• _What needs to be done_
Exclude the pictures, then restate exactly each line of the data below from the first through the line containing "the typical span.".

───── Information supplied ─────

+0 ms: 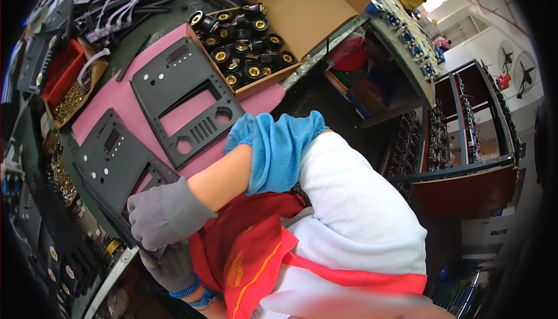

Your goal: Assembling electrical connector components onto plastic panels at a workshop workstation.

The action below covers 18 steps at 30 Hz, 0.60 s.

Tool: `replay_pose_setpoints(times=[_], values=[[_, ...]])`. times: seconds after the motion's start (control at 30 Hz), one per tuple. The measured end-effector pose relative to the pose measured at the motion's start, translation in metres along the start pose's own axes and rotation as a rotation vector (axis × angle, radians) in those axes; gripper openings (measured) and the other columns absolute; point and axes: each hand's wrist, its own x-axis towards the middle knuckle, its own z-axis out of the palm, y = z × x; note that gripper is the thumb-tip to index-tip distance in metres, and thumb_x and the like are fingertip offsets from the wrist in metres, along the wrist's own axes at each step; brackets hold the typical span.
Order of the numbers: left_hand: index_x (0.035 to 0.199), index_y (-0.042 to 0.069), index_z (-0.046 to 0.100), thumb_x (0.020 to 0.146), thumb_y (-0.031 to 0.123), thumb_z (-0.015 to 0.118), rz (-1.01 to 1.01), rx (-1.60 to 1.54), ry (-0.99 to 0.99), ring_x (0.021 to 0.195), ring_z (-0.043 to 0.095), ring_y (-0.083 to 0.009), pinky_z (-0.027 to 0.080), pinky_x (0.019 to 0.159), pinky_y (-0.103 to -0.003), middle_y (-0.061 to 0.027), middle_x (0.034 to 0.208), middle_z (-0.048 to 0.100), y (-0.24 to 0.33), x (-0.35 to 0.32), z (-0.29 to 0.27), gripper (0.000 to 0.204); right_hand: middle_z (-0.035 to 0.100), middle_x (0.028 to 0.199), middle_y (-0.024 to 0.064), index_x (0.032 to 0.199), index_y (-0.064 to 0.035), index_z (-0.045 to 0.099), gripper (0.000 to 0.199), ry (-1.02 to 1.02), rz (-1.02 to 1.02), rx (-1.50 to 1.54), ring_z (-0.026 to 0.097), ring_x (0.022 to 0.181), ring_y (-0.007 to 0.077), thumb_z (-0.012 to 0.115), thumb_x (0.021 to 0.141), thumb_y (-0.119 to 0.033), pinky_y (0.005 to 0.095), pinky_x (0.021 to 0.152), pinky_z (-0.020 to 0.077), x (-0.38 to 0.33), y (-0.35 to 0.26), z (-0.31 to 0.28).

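Both my hands wear grey gloves. My right hand [165, 214], its forearm in a pushed-up blue sleeve cover, is closed with curled fingers at the near edge of a black front panel [107, 159]. What lies inside those fingers is hidden. Just below it, my left hand [171, 265], with a blue coiled band at the wrist, is mostly covered by the right one, and its fingers do not show. Farther along the pink mat [197, 115] lies a second black front panel [160, 81], flat, with a rectangular window, slots and round holes.
An open cardboard box [290, 69] of black knobs with brass-coloured centres [254, 70] stands beyond the panels. At left are a red bin [63, 72], small brass parts [71, 103] and black panels. White-plugged cables [119, 14] lie behind. A loaded rack [459, 174] stands to the right.
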Motion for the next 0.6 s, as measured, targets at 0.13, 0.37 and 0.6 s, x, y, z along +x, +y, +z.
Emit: replay_pose_setpoints(times=[0.13, 0.37, 0.6], values=[[0.125, 0.013, 0.058, 0.097, 0.043, 0.049, 0.002, 0.016, 0.023, 0.113, 0.054, -0.0209, 0.038, 0.102, -0.045, -0.0026, 0.12, 0.063, 0.001, 0.003, 0.001, 0.042, 0.07, 0.088, 0.0022, 0.084, -0.013, 0.073, 0.015, 0.059, 0.087, -0.003, 0.066, 0.091, 0.0238, 0.065, 0.079, -0.025, 0.0371, 0.088, 0.045, -0.005, -0.002, -0.001], [0.122, 0.014, 0.061, 0.098, 0.044, 0.049, -0.033, 0.004, 0.063, 0.106, 0.057, -0.0203, 0.037, 0.103, -0.043, -0.0036, 0.119, 0.065, -0.001, 0.007, -0.002, 0.04, 0.067, 0.085, 0.0028, 0.081, -0.013, 0.071, 0.01, 0.057, 0.005, 0.005, 0.065, 0.087, 0.02, 0.067, 0.074, -0.02, 0.0349, 0.09, 0.0441, -0.008, 0.004, 0.001], [0.122, 0.014, 0.06, 0.099, 0.042, 0.047, -0.018, 0.104, -0.011, 0.104, 0.058, -0.019, 0.039, 0.102, -0.042, -0.0009, 0.116, 0.065, 0.0, 0.011, 0.01, 0.039, 0.066, 0.082, 0.0009, 0.078, -0.0154, 0.07, 0.009, 0.014, 0.029, 0.039, 0.064, 0.085, 0.0187, 0.066, 0.074, -0.022, 0.0355, 0.09, 0.0431, -0.011, 0.007, -0.001]])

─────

• _Response area_
+0 ms: 

Your goal: Assembling electrical connector components onto plastic panels at a workshop workstation.

The action below covers 18 steps at 30 Hz, 0.60 s.

Tool: `replay_pose_setpoints(times=[_], values=[[_, ...]])`. times: seconds after the motion's start (control at 30 Hz), one per tuple. The measured end-effector pose relative to the pose measured at the motion's start, translation in metres along the start pose's own axes and rotation as a rotation vector (axis × angle, radians) in those axes; gripper openings (measured) and the other columns absolute; point and axes: each hand's wrist, its own x-axis towards the middle knuckle, its own z-axis out of the palm, y = z × x; note that gripper is the thumb-tip to index-tip distance in metres, and thumb_x and the like are fingertip offsets from the wrist in metres, along the wrist's own axes at each step; brackets hold the typical span.

The output is finished.